___ Data provided ___
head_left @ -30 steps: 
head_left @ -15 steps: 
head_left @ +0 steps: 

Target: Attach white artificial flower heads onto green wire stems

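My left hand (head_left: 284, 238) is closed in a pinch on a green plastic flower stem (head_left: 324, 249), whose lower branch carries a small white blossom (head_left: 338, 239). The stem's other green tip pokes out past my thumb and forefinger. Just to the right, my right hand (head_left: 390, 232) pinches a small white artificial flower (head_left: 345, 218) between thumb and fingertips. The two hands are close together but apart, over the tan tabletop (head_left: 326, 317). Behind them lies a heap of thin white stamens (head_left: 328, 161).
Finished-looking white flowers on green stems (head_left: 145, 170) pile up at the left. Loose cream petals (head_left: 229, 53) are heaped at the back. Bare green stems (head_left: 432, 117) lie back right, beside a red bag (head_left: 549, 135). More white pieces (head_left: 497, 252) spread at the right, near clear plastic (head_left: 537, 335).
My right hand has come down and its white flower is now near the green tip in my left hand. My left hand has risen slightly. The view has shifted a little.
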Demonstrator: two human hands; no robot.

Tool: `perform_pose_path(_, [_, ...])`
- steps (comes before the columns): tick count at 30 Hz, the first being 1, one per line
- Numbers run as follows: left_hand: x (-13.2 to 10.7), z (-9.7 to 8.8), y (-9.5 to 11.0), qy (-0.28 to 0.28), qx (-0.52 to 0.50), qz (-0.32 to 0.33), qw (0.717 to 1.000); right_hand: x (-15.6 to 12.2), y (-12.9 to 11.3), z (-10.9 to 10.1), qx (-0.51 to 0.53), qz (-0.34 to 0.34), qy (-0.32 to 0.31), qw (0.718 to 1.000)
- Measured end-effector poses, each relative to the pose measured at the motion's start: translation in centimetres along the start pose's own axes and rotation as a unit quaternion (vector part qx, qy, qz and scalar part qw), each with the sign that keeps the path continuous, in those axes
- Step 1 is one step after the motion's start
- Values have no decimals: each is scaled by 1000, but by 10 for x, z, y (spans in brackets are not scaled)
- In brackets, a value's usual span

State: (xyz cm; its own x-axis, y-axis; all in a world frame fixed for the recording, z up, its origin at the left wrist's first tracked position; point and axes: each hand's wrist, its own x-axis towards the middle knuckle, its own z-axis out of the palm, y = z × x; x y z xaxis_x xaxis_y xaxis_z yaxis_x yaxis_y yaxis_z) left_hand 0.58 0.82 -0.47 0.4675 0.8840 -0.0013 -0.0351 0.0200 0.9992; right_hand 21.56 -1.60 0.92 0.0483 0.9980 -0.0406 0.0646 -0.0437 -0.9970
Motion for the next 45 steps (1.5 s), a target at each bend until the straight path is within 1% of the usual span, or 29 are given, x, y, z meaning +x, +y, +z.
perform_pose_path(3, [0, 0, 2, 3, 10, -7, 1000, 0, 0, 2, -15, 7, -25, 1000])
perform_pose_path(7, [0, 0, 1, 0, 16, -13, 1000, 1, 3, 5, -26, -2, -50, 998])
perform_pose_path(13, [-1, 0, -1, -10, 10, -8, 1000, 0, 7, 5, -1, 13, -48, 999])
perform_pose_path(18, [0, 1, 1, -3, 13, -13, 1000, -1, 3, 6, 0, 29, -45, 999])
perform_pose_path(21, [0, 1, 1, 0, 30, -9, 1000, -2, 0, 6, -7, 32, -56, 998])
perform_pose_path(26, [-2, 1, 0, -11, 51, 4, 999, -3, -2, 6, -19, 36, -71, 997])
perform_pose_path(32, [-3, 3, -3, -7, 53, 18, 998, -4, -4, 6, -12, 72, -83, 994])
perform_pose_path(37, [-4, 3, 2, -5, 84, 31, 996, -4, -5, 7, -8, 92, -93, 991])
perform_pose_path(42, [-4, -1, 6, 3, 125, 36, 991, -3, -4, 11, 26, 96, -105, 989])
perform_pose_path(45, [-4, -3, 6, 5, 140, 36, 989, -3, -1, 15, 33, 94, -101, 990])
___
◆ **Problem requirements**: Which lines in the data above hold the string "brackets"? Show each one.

◆ **Answer to this problem**:
- Values have no decimals: each is scaled by 1000, but by 10 for x, z, y (spans in brackets are not scaled)
- In brackets, a value's usual span

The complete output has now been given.